**YOUR INSTRUCTIONS**
Reproduce the lines from the one holding "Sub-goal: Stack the" to the end of the entries. Include both ends and change nothing.

::: DATA FOR ANALYSIS :::

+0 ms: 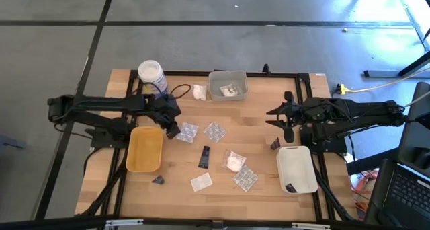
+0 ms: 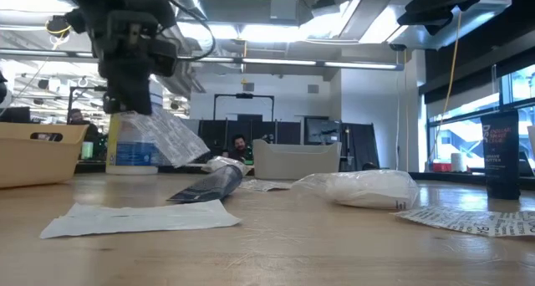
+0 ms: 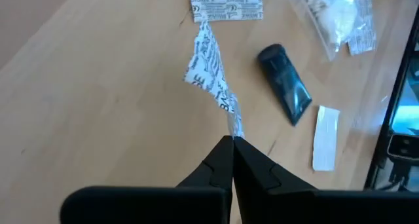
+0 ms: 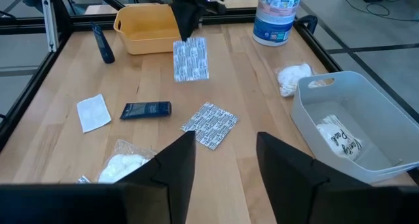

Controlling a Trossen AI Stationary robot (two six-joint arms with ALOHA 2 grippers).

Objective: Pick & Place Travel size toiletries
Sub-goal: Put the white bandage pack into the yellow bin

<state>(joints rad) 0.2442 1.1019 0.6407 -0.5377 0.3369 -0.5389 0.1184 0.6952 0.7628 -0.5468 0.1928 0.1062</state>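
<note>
My left gripper [image 1: 175, 127] is shut on a clear printed blister pack [image 4: 190, 59], which hangs above the table beside the yellow tray [image 1: 144, 149]. On the wood lie more toiletries. There is a dark tube [image 1: 204, 156], a flat white sachet [image 1: 201, 182] and two other blister packs [image 1: 215, 130] [image 1: 246, 179]. A white packet [image 1: 234, 161] and a small dark wedge [image 1: 158, 179] lie there too. My right gripper [image 4: 226, 162] waits open at the table's right side, above the white tray [image 1: 297, 168], with nothing between its fingers. My left gripper pinches the blister pack's upper edge [image 3: 234, 124] between its two fingertips. The fingers come from above, slanting down. The pack hangs below them, tilted and lifted clear of the table [image 2: 170, 137].
A big white jar with a blue label [image 1: 152, 74] stands at the far left. A grey bin [image 1: 228, 84] with a packet inside sits at the far middle, and a white lumpy packet [image 1: 199, 91] lies beside it. A dark item [image 1: 275, 144] stands near the white tray.
</note>
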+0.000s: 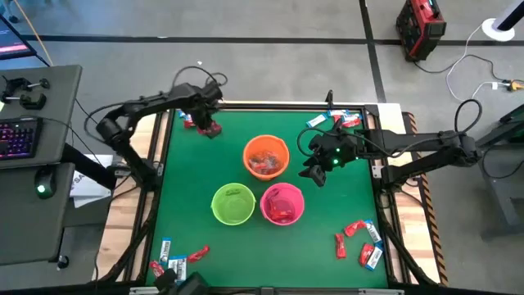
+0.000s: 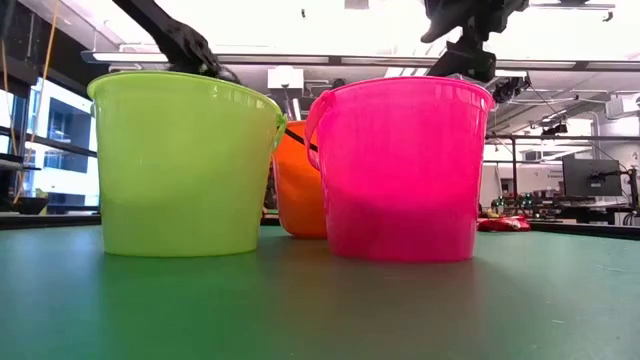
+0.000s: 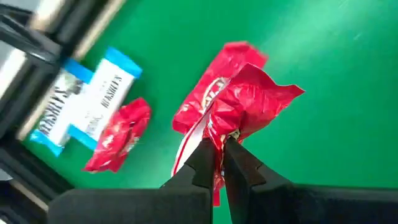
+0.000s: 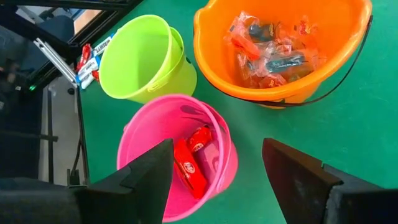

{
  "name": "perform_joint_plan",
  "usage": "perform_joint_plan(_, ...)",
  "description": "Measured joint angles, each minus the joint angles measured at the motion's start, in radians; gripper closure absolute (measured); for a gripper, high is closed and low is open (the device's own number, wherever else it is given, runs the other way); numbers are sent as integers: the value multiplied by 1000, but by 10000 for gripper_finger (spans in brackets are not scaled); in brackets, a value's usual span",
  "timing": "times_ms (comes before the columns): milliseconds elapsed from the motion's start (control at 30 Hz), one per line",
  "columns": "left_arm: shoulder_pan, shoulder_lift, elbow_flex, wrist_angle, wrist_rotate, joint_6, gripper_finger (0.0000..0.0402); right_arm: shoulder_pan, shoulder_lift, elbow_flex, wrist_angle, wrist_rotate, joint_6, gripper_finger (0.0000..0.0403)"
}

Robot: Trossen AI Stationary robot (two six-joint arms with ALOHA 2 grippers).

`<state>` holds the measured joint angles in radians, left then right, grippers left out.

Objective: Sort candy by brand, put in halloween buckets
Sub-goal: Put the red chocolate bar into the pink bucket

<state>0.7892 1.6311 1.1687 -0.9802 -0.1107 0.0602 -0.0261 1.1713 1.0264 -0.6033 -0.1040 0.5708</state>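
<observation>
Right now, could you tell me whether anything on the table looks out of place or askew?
Nothing stands out. The three buckets stand upright, loose candy lies only near the table's corners, and the left gripper pinches a crumpled red candy.

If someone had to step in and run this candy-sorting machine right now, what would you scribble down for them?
Left gripper: shut on a red candy at the mat's far-left corner.
Right gripper: open, empty, hovering beside the orange bucket.
Done: clear-wrapped candies in the orange bucket, red ones in the pink bucket.
Green bucket: looks empty.
Left: loose candy at all four corners of the green mat, red and blue-and-white.
</observation>
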Motion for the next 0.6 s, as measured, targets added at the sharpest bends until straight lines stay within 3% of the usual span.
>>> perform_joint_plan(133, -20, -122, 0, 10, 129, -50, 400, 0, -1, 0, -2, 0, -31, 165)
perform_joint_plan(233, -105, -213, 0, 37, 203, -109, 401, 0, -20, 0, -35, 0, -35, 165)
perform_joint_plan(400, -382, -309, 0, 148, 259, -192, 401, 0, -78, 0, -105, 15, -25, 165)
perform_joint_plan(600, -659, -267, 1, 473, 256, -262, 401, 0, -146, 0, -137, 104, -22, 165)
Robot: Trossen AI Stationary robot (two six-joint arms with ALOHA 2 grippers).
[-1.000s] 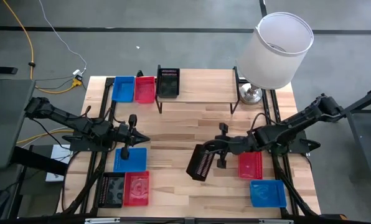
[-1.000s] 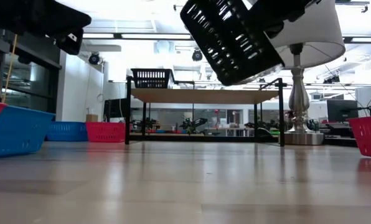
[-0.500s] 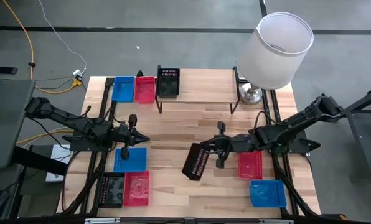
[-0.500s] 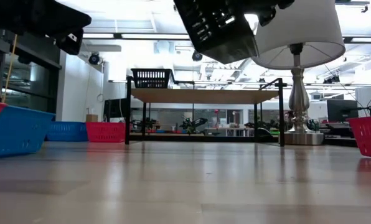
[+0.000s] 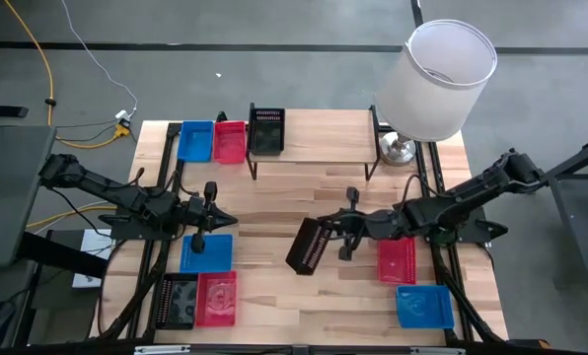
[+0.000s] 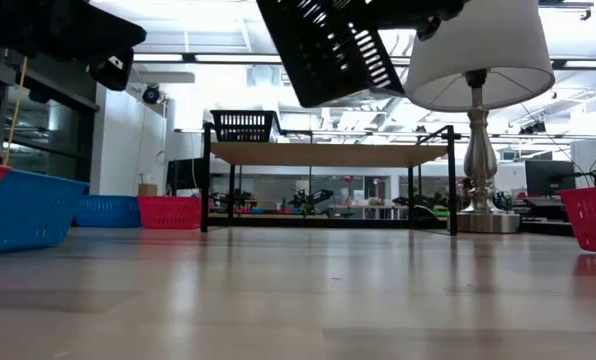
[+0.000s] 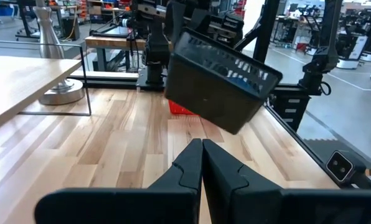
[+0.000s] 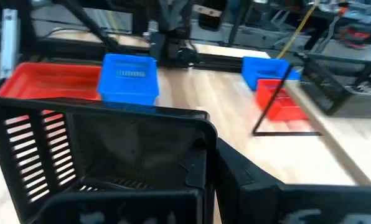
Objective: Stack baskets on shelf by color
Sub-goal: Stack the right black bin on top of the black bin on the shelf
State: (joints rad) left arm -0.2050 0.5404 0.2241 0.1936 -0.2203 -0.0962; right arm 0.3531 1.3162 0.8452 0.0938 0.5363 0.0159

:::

**EXPECTED ANSWER**
Sub-goal: Stack the right black bin on top of the black bin on the shelf
State: (joints rad) left arm -0.2050 0.5404 0.2241 0.1936 -0.2203 -0.0962; right arm 0.3531 1.3162 0.8452 0.0938 0.5363 0.0159

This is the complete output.